On the positive side, tokenized stocks offer trading efficiencies that traditional equities can’t match: 24/7 trading breaks the constraints of exchange hours; instant T+0 settlement compresses trading, clearing, and settlement into a single layer, greatly boosting capital efficiency; and a low $10 minimum investment lowers the barrier for global asset allocation. Gate’s Tokenized Stock Zone, with cumulative trading volume surpassing $140 billion and a monthly market share as high as 89.1%, proves that this market has already achieved substantial trading activity.

However, investors must also clearly recognize the real challenges facing tokenized stock liquidity. Insufficient market depth leads to significant slippage for large trades; liquidity is highly dependent on U.S. market hours, with after-hours and weekends presenting liquidity vacuums; and fragmentation across platforms and blockchains further amplifies price discrepancies and execution difficulties.

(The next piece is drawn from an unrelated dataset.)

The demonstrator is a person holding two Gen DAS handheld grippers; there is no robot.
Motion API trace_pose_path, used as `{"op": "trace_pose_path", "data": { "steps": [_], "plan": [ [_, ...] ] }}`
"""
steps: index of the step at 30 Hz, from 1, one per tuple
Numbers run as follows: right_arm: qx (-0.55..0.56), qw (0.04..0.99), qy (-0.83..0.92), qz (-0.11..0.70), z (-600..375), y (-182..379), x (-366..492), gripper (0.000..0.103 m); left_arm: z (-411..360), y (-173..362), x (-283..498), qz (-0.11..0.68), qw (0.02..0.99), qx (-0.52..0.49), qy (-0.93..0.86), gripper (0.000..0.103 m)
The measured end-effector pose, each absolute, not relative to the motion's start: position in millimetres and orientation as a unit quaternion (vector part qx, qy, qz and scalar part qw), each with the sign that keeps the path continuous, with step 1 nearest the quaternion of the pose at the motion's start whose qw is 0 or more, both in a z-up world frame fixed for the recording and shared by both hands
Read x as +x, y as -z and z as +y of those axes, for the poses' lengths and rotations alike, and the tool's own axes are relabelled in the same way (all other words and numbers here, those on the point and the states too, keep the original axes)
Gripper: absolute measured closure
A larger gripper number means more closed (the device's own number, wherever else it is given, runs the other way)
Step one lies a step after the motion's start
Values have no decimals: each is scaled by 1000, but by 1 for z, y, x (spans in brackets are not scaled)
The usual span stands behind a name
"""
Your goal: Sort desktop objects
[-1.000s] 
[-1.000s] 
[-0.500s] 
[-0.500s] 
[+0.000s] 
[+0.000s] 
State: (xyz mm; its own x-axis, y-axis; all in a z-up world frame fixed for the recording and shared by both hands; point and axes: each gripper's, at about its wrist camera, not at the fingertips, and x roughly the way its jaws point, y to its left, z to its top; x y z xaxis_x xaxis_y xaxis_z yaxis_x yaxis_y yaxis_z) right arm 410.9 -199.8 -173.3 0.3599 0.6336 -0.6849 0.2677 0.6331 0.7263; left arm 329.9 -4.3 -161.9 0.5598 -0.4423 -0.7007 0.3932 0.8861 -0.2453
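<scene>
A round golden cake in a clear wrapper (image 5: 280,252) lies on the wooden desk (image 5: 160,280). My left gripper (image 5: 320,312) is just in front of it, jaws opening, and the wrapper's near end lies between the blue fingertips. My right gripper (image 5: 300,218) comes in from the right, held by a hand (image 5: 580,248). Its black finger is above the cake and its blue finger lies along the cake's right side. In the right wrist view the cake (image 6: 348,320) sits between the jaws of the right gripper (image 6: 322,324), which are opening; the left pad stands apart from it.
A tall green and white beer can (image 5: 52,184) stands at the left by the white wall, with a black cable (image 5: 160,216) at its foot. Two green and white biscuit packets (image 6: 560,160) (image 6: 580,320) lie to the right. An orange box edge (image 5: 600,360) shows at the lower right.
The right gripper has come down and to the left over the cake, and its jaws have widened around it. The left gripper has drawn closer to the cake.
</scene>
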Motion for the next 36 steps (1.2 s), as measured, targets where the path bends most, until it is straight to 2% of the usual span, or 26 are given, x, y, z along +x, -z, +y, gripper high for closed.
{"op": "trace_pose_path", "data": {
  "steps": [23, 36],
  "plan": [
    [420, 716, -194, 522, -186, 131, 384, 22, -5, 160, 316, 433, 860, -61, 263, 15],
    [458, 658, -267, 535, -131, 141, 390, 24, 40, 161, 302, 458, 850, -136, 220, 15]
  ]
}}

Liquidity for tokenized stocks is generally sufficient for regular small-scale trades, meeting the daily needs of most retail investors. However, for large trades or transactions outside U.S. market hours, structural liquidity limitations can significantly increase trading costs.

Before trading tokenized stocks, investors should thoroughly understand the market depth and liquidity of their chosen assets, assess whether their trade size and timing align with market conditions, and choose appropriate trading windows based on their actual needs. In today’s still-maturing liquidity environment, prudent evaluation of trading costs is an essential discipline for every rational investor.

Frequently Asked Questions (FAQ)

Q: Are tokenized stocks more liquid than real stocks?

It’s not a straightforward comparison. Tokenized stocks outperform traditional stocks in trading hours (24/7) and settlement speed (T+0), but lag far behind in market depth. Traditional equity markets see daily trading volumes in the hundreds of billions of dollars, while tokenized stocks see only $800 million to $1 billion per month. Large trades in tokenized stocks face much higher slippage costs than in conventional markets.

Q: Is slippage high when trading tokenized stocks on Gate?

It depends on the asset, trade size, and timing. For popular assets like TSLAx and NVDAx, small trades during U.S. market hours generally have manageable slippage. However, during off-hours or for large trades, limited market depth can lead to significantly higher slippage. Some tokenized stocks have effective order book depth of less than $3 million.

Q: What is the typical bid-ask spread for tokenized stocks?

Bid-ask spreads vary by asset and time. During U.S. market hours, popular tokenized stocks usually have tight spreads. After hours and on weekends, as market maker participation drops, spreads can widen significantly. Investors can check order book depth charts to assess current spreads and liquidity.

Q: What are the risks of trading tokenized stocks outside U.S. market hours?

The main risk is insufficient liquidity. Since most liquidity is provided by off-chain market makers during U.S. trading hours, a liquidity vacuum forms after hours. Trading at these times may result in higher slippage, wider bid-ask spreads, and longer order execution times.

Q: What is the maximum trade size supported for Gate tokenized stocks?

Gate tokenized stocks support trades from small fractional shares (as little as $10) to larger professional-sized transactions. For large trades (e.g., $1 million or more), investors are advised to assess current market depth and expected slippage in advance, and consider splitting orders to minimize price impact.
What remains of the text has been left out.